■ **What the task asks**
Your reply should reproduce all the data below exactly while excluding the pictures.
= = = =
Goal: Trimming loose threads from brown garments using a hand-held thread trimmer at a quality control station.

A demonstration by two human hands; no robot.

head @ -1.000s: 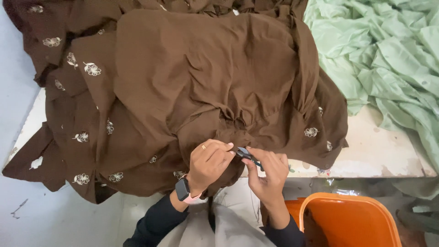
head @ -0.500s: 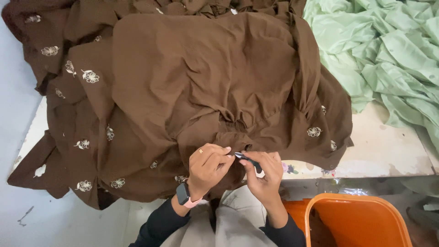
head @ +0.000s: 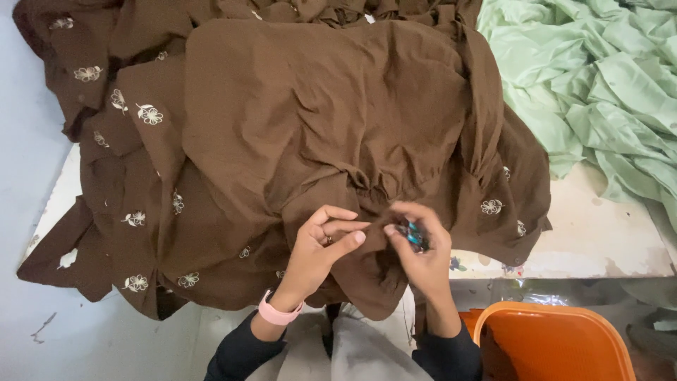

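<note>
A large brown garment point(head: 310, 127) with small white embroidered flowers lies spread over a white table point(head: 599, 240). My left hand point(head: 321, 247), with a pink watch on the wrist, pinches the brown cloth near its lower edge with thumb and forefinger. My right hand point(head: 419, 243) is closed round a small blue-handled tool point(head: 413, 236), likely thread snips, held against the same fold. The two hands almost touch at the fingertips. The tool's blades are hidden by my fingers.
A heap of pale green fabric point(head: 599, 85) fills the table's far right. An orange plastic bin point(head: 557, 346) stands below the table edge at the lower right. Grey floor shows at the left. My lap in grey cloth is at the bottom middle.
Both hands have shifted slightly up the cloth, and my left fingers have spread and taken a new pinch of the fabric. The snips stay in my right hand.
</note>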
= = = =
■ **Answer section**
Goal: Trimming loose threads from brown garments using a hand-held thread trimmer at a quality control station.

A demonstration by two human hands; no robot.

head @ -1.000s: 
head @ -0.500s: 
head @ +0.000s: 

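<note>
A large brown garment point(head: 310, 127) with small white embroidered flowers lies spread over a white table point(head: 599, 240). My left hand point(head: 321, 247), with a pink watch on the wrist, pinches the brown cloth near its lower edge with thumb and forefinger. My right hand point(head: 419, 243) is closed round a small blue-handled tool point(head: 413, 236), likely thread snips, held against the same fold. The two hands almost touch at the fingertips. The tool's blades are hidden by my fingers.
A heap of pale green fabric point(head: 599, 85) fills the table's far right. An orange plastic bin point(head: 557, 346) stands below the table edge at the lower right. Grey floor shows at the left. My lap in grey cloth is at the bottom middle.
Both hands have shifted slightly up the cloth, and my left fingers have spread and taken a new pinch of the fabric. The snips stay in my right hand.
</note>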

The answer has been given, and the exercise is done.